Das 32 ações propostas pelo plano de controle ao desmatamento do governo federal, apenas três tiveram implantação eficiente e eficaz no combate à destruição da floresta, de acordo com relatório que avalia os quatro primeiros anos (2004-2007) do Plano de Prevenção e Controle do Desmatamento na Amazônia (PPCDAM). O relatório, produzido pelo Ministério do Meio Ambiente (MMA), deveria ter sido divulgado no início do ano.  Ambientalistas acusam o governo de ter “engavetado” o relatório, ao mostrar que o plano por ele avaliado não funciona.
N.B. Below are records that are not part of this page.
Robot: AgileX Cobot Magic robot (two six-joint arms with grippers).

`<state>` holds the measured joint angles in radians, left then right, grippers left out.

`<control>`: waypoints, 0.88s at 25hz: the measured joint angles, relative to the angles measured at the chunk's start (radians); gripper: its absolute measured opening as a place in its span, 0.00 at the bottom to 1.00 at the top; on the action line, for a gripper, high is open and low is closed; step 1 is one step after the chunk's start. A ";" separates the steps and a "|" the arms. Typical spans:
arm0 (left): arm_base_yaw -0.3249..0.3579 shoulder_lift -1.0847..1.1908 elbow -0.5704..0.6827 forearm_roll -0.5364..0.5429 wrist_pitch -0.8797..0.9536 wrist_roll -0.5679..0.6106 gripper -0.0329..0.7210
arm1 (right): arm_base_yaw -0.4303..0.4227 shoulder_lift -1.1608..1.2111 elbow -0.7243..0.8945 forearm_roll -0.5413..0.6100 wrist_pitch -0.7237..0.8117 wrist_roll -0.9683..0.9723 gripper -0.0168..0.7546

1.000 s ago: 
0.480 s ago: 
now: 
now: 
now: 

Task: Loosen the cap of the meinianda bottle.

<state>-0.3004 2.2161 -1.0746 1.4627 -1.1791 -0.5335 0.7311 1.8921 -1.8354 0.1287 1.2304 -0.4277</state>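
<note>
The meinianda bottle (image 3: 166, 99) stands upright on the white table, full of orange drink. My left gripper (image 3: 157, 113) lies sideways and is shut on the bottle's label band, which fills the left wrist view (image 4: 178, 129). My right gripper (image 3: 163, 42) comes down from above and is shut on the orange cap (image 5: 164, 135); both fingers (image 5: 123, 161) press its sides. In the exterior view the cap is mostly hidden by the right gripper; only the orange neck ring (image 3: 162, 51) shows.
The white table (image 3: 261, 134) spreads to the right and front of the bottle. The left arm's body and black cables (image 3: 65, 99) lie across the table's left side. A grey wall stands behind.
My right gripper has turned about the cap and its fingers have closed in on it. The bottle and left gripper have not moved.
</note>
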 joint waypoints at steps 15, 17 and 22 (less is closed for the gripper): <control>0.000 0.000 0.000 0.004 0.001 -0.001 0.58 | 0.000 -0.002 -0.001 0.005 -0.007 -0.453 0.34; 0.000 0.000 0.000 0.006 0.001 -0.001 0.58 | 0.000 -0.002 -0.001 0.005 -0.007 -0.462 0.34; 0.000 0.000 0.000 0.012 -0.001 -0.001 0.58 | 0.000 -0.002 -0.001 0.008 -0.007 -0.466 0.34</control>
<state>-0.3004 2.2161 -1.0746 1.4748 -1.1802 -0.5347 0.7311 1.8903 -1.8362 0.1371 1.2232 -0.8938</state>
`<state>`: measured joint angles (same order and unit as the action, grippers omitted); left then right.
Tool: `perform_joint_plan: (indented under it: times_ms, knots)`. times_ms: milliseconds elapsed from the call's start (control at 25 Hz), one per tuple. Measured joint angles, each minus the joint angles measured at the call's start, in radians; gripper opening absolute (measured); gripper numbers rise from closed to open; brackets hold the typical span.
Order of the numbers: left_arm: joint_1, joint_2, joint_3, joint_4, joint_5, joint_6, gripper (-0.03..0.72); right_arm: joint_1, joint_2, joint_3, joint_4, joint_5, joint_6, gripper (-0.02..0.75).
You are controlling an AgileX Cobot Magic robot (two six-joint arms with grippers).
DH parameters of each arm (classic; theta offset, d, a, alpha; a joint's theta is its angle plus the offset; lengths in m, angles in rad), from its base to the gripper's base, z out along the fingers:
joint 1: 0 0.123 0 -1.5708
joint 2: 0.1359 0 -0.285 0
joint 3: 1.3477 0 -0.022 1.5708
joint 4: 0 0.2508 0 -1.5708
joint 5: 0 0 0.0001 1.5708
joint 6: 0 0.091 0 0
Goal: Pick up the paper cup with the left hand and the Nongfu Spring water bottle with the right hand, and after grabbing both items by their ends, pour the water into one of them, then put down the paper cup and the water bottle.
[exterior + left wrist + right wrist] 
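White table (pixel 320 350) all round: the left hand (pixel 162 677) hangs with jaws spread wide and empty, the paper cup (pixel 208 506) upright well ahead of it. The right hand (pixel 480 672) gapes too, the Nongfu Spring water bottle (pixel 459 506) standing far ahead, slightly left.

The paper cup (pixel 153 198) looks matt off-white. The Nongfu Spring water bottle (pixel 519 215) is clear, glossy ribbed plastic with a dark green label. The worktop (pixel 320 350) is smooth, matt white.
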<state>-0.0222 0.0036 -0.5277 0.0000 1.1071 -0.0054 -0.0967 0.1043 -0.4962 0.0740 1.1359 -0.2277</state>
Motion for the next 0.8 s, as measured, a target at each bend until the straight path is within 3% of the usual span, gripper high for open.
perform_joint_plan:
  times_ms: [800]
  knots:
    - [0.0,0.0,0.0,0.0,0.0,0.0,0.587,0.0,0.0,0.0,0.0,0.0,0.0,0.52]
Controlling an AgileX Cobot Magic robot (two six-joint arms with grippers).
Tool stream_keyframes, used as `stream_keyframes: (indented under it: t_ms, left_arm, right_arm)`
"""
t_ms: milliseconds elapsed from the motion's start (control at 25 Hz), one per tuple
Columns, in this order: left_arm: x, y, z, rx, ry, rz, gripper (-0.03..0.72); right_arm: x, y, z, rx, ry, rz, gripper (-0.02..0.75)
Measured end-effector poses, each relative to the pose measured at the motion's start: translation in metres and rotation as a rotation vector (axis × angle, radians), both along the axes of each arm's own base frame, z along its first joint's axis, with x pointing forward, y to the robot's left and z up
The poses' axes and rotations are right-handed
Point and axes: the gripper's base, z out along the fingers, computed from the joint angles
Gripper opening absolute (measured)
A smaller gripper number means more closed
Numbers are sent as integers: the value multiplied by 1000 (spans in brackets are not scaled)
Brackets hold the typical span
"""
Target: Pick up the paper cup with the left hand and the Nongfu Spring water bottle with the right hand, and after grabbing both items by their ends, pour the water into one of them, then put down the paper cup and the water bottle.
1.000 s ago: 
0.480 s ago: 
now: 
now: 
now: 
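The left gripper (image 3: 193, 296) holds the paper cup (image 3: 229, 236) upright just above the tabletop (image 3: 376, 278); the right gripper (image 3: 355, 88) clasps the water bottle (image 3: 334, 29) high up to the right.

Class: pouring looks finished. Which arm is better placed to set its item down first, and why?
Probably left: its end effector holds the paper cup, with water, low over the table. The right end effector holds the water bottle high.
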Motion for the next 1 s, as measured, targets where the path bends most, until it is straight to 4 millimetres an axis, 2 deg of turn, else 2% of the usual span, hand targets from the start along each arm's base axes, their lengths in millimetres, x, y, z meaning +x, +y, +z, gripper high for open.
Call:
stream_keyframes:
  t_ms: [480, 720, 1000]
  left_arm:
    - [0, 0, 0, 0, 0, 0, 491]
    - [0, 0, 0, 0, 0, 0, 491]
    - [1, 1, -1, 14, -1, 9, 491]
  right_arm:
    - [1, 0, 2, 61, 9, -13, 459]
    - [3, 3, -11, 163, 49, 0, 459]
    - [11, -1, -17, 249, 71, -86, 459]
Em entrevista ao jornal Folha de S. Paulo, o diretor de Políticas para o Controle do Desmatamento, Mauro Pires, defendeu-se, atribuindo o atraso da implementação do plano à mudança observada para a curva da destruição da floresta no final de 2007. Segundo o documento, a maioria das ações implantadas teve eficácia “indefinida” para a queda da devastação.  Atividades sustentáveis tiveram implementação “baixa”. A avaliação considerou de eficácia “nula” as ações de regularização fundiária, com dificuldades como denúncias de corrupção nas superintendências. O documento aponta o Ministério do Desenvolvimento Agrário (MDA) e o Instituto Nacional de Colonização e Reforma Agrária (Incra) como órgãos onde a “cultura ambiental” não avança. A pior avaliação ficou com o Ministério de Minas e Energia (MME), que teria uma “cultura ambiental zero” por ver o meio ambiente como entrave ao desenvolvimento do país. Apesar das críticas, o ministro do Meio Ambiente Carlos Minc defendeu o plano de combate ao desmatamento.  Segundo ele, as ações que tiveram implementação eficiente têm um peso maior na dinâmica do desmatamento.